### Problem requirements
Copy out, exactly as given, every line from the line with "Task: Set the" to the end of the listing, both of those lines included.

▼

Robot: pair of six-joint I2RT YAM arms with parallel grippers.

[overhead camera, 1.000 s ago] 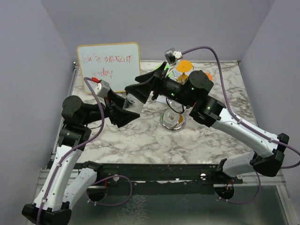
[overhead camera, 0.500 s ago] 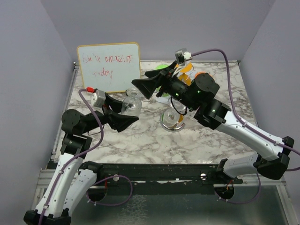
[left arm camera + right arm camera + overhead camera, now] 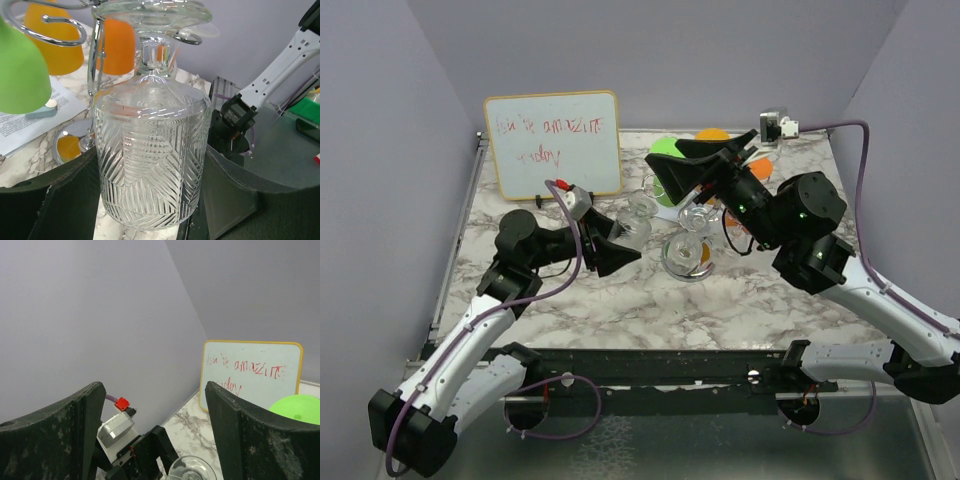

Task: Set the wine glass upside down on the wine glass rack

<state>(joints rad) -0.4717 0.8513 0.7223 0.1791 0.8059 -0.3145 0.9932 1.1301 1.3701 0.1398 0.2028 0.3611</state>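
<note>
Glass (image 3: 150,150) is held by its bowl in the left end effector (image 3: 620,238), foot up, at nine o'clock of the rack (image 3: 687,258); right end effector (image 3: 682,170) stands wide and empty at twelve; if the foot misses the curled arm, it could tip the rack.

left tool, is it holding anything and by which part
Yes: the left tool holds the wine glass by its patterned bowl, with one finger on each side. The right tool is open and holds nothing.
</note>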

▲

### Worked solution
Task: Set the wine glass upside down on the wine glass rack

<state>(joints rad) -0.4717 0.8513 0.7223 0.1791 0.8059 -0.3145 0.9932 1.1301 1.3701 0.1398 0.2028 0.3611</state>
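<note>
Glass (image 3: 150,150) is held by its bowl in the left end effector (image 3: 620,238), foot up, at nine o'clock of the rack (image 3: 687,258); right end effector (image 3: 682,170) stands wide and empty at twelve; if the foot misses the curled arm, it could tip the rack.

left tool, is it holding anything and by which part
Yes: the left tool holds the wine glass by its patterned bowl, with one finger on each side. The right tool is open and holds nothing.
</note>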

No further response is required.